The lines from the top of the listing through the one containing "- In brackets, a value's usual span" are to be retyped exactly, with no other lines.
═══ Information
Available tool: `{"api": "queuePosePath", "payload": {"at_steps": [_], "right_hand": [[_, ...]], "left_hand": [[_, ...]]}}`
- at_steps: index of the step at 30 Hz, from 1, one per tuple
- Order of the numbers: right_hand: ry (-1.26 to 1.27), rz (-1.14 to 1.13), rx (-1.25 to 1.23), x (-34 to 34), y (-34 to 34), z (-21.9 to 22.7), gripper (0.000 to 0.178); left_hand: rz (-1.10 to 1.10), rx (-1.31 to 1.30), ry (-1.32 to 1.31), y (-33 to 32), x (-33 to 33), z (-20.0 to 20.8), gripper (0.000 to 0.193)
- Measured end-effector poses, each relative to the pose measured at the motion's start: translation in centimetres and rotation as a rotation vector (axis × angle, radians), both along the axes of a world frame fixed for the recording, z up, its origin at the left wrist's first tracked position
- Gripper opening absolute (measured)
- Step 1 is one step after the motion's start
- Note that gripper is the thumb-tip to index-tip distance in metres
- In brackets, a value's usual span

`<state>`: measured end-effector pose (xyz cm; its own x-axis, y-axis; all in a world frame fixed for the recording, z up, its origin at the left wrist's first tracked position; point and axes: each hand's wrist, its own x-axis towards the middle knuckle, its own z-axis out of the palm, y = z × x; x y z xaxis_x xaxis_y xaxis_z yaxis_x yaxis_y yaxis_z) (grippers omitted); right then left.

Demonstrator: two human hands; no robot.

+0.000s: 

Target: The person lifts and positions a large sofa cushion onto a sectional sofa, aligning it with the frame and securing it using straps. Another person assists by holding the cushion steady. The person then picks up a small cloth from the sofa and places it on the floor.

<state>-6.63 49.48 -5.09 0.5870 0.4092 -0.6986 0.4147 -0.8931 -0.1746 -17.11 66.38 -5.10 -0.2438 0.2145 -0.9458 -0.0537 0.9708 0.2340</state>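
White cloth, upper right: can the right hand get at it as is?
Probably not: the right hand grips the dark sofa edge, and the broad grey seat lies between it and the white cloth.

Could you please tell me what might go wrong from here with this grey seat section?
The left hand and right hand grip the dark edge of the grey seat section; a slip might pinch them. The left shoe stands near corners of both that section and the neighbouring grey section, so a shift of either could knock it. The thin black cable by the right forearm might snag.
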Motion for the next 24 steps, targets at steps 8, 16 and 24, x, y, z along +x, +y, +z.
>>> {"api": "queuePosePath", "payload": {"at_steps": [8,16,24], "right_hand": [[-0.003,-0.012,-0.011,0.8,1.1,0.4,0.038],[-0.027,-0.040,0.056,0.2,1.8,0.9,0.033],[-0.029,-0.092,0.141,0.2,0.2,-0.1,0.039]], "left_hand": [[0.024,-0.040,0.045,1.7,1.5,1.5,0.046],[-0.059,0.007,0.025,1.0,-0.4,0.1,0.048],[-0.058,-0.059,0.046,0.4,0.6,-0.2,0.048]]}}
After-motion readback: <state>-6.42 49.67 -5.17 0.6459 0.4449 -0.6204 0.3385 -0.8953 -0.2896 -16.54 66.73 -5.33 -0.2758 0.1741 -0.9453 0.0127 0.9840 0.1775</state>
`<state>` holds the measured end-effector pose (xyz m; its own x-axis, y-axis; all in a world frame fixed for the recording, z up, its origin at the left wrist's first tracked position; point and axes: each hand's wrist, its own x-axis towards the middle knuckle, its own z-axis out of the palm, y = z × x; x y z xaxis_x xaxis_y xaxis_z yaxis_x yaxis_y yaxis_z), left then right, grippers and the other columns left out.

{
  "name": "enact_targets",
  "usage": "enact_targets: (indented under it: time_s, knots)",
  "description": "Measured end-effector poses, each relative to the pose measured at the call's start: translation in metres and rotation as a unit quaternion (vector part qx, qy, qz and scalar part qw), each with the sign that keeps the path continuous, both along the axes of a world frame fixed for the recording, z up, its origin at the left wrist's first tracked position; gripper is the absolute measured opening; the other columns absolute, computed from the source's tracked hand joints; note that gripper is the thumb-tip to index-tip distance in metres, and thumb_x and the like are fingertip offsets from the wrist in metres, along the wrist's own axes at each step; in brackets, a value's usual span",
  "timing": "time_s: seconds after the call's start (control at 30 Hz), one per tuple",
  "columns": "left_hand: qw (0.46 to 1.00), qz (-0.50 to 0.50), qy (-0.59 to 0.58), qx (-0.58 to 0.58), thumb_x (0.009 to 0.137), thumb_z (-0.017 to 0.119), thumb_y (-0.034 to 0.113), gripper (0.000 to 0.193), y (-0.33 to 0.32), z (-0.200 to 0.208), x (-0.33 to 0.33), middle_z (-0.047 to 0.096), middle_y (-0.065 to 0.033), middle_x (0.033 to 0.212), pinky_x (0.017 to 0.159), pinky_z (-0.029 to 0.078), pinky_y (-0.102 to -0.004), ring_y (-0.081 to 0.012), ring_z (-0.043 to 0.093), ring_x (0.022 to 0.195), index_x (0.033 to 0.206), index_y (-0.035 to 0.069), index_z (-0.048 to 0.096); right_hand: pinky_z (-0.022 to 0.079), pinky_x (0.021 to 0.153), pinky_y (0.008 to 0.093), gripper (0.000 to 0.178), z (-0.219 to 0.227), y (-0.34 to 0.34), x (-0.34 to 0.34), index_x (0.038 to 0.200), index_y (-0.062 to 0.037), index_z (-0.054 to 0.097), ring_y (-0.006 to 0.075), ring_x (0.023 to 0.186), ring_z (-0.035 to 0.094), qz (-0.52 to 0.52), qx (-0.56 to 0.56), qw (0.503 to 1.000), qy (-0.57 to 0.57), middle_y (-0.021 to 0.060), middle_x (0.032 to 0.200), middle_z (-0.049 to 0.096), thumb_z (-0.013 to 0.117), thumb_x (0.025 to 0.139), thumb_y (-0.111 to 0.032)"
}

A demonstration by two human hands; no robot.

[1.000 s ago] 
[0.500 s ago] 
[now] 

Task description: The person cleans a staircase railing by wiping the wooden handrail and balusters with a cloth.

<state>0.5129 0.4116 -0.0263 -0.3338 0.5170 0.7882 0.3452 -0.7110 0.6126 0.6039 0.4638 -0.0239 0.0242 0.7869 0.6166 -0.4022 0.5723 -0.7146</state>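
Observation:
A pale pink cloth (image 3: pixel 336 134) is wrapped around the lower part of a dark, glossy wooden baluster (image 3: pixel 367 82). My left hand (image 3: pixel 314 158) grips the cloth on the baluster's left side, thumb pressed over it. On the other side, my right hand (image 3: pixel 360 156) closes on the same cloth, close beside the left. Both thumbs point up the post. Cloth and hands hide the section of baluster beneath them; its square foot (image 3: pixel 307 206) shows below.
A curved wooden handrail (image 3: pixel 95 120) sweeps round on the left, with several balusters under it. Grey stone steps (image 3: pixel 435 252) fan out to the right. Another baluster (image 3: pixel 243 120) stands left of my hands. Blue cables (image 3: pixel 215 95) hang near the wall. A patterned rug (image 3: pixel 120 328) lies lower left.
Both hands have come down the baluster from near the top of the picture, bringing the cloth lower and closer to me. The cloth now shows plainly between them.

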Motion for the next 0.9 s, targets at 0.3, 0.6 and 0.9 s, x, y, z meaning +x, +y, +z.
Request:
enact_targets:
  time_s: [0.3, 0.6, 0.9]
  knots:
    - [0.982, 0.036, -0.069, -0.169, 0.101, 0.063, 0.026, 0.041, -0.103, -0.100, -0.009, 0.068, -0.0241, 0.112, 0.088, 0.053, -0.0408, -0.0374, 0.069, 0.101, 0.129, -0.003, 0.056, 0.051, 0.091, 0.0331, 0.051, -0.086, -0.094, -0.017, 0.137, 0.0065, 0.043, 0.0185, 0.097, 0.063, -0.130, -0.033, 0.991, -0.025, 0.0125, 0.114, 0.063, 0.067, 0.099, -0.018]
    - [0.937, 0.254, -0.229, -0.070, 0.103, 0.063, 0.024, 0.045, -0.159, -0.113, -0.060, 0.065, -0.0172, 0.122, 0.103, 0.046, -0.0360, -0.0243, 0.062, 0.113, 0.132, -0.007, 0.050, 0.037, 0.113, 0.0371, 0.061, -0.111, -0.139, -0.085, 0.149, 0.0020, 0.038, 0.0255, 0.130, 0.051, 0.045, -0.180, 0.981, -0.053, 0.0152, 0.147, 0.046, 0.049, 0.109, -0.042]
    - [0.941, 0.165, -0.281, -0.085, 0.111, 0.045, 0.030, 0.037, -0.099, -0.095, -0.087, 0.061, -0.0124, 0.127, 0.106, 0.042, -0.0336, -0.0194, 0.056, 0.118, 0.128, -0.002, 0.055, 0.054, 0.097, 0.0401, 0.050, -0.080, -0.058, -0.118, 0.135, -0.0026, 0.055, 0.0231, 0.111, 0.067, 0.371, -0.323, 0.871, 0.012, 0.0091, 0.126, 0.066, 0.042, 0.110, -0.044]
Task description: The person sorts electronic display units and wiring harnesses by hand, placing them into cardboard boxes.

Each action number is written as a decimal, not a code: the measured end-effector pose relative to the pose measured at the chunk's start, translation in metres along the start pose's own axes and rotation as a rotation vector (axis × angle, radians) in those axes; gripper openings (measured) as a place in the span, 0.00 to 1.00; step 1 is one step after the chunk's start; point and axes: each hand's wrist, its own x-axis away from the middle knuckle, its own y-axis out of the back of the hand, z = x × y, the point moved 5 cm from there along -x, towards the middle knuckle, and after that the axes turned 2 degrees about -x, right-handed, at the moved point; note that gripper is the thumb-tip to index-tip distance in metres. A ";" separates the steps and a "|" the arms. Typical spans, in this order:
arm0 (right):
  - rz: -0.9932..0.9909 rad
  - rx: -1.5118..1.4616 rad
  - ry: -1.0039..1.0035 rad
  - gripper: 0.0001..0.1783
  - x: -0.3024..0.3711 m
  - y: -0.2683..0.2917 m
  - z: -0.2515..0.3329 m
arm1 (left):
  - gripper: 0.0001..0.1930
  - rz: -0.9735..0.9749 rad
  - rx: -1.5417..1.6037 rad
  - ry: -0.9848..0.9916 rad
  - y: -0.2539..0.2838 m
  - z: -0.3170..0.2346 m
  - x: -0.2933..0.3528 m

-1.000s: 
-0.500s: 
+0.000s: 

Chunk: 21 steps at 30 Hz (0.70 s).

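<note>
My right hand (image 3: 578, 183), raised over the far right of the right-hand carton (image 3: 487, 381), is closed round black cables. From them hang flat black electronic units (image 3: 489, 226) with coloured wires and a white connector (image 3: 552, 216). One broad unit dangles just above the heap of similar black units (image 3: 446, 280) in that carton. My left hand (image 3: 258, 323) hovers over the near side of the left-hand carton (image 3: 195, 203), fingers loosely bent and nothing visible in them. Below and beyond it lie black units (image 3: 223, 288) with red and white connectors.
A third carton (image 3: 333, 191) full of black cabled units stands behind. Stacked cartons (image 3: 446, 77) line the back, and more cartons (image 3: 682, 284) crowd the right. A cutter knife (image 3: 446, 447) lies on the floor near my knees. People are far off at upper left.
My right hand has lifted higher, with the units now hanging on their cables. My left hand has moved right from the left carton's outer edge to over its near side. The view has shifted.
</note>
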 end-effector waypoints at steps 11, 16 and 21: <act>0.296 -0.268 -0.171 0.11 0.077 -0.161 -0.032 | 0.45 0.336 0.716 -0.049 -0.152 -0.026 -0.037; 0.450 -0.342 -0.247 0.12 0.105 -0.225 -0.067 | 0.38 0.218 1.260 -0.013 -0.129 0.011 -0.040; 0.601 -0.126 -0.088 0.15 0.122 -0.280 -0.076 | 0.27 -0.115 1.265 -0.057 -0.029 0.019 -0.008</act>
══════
Task answer >>
Available tool: `{"api": "queuePosePath", "payload": {"at_steps": [_], "right_hand": [[_, ...]], "left_hand": [[_, ...]]}}`
- at_steps: index of the step at 30 Hz, from 1, one per tuple
- Order of the numbers: right_hand: ry (-1.26 to 1.27), rz (-1.14 to 1.13), rx (-1.25 to 1.23), x (-34 to 34), y (-34 to 34), z (-21.9 to 22.7), gripper (0.000 to 0.178); left_hand: rz (-1.10 to 1.10), rx (-1.31 to 1.30), ry (-1.32 to 1.31), y (-33 to 32), x (-33 to 33), z (-20.0 to 20.8), gripper (0.000 to 0.193)
- Measured end-effector poses, each relative to the pose measured at the motion's start: translation in centimetres and rotation as a rotation vector (axis × angle, radians), both along the axes of a world frame fixed for the recording, z up, its origin at the left wrist's first tracked position
- Gripper opening absolute (measured)
- Step 1 is one step after the motion's start
- Note that gripper is the thumb-tip to index-tip distance in metres
- In brackets, a value's usual span

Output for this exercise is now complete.